1940 : comme beaucoup de châtelains, Mme Veuve Poissant, propriétaire de Cholet et des terrains de Cimbats, habitait Bordeaux, rue Fondaudège. Elle va subir l’occupation de son domaine par les Allemands. Du 1er mai 1940 au 24 août 1940, le grand cuvier de 500 m2 est réquisitionné pour entreposer les meubles destinés aux réfugiés ; ensuite les troupes d’occupation prendront possession de tout le domaine. Durant l’été 1940, la mairie de Blanquefort doit prévoir l’installation de 72 couchettes. L’état des lieux dressé à la prise de possession de la formation allemande indique que des bâtiments annexes manquent d’entretien : couverture en très mauvais état, charpente effondrée en plusieurs endroits…

Les archives municipales de Blanquefort conservent un plan réalisé qui indique les différentes affectations données par les allemands aux bâtiments réquisitionnés.

Des travaux d’urgence vont être programmés pour une remise en l’état en particulier du local appelé « magasin ». Puis des aménagements spécifiques seront réalisés à la demande des troupes occupantes. Dans le château, les allemands demandent l’installation de lumières supplémentaires, l’aménagement de deux chambres d’officiers et de soixante quatre couchages pour la troupe.

Dans les dépendances, il faut transformer le cuvier en atelier de réparation ; ailleurs, creuser une fosse pour la réparation des voitures, installer de l’éclairage dans le chai, construire un baraque sanitaire pour quarante hommes, installer des lavabos en nombre, des cuvettes de toilette…, sécuriser et poser une grande porte dans le chemin pour permettre aux camions de passer. Le montant de ces travaux se montera à 792 999 frs.

Source : Catherine Bret-Lépine et Henri Bret, Années sombres à Blanquefort et dans ses environs 1939-1945, Publications du G.A.H.BLE, 2009, p.216.

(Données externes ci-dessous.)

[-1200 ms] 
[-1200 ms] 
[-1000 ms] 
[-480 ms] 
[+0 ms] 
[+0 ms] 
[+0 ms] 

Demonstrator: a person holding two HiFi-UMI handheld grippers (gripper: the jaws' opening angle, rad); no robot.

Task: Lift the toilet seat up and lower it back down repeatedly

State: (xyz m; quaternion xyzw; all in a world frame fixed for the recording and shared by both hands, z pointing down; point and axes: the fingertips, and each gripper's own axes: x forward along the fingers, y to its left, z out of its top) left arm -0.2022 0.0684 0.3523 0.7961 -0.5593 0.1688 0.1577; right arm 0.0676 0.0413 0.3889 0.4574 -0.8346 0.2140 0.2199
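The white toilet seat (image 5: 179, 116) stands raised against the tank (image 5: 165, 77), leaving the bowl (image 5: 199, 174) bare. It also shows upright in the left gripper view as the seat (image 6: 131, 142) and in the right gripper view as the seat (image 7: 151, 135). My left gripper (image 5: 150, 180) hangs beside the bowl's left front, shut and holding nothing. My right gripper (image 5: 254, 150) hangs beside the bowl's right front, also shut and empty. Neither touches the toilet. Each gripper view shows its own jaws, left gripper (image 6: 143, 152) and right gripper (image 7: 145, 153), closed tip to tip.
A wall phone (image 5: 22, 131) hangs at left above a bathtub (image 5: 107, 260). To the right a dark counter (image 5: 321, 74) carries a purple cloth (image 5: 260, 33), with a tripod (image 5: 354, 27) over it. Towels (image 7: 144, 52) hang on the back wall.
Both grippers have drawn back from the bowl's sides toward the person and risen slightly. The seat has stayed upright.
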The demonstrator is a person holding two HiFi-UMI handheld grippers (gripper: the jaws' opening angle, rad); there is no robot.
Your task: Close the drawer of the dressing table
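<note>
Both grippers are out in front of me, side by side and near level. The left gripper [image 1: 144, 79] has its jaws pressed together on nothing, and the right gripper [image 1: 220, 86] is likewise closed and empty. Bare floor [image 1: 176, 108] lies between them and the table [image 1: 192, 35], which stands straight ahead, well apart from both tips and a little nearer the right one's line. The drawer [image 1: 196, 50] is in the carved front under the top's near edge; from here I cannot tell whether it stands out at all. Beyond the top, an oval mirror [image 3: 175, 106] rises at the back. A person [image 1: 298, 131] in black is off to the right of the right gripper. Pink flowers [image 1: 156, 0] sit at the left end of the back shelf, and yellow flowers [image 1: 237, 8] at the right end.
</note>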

1979 : Mademoiselle Anne Alexandrine Poissant, fille de Didier, se marie et la réception à lieu au château.

1990 : « Le fils de la famille POISSANT, Didier avait des garages PEUGEOT sur Bordeaux. Il a vendu l’un d’eux, celui du Bouscat, à la S.I.A.S.O, puis celui des Chartrons, et a installé un grand garage à l’intérieur du domaine. Suite à de mauvaises affaires financières, ce sont « les Banques » desquelles il était débiteur qui ont fini par acheter cette propriété dans les années 1990-1992».

Depuis une résidence a vu le jour, la chartreuse est actuellement restaurée et intégrée dans cet ensemble de constructions.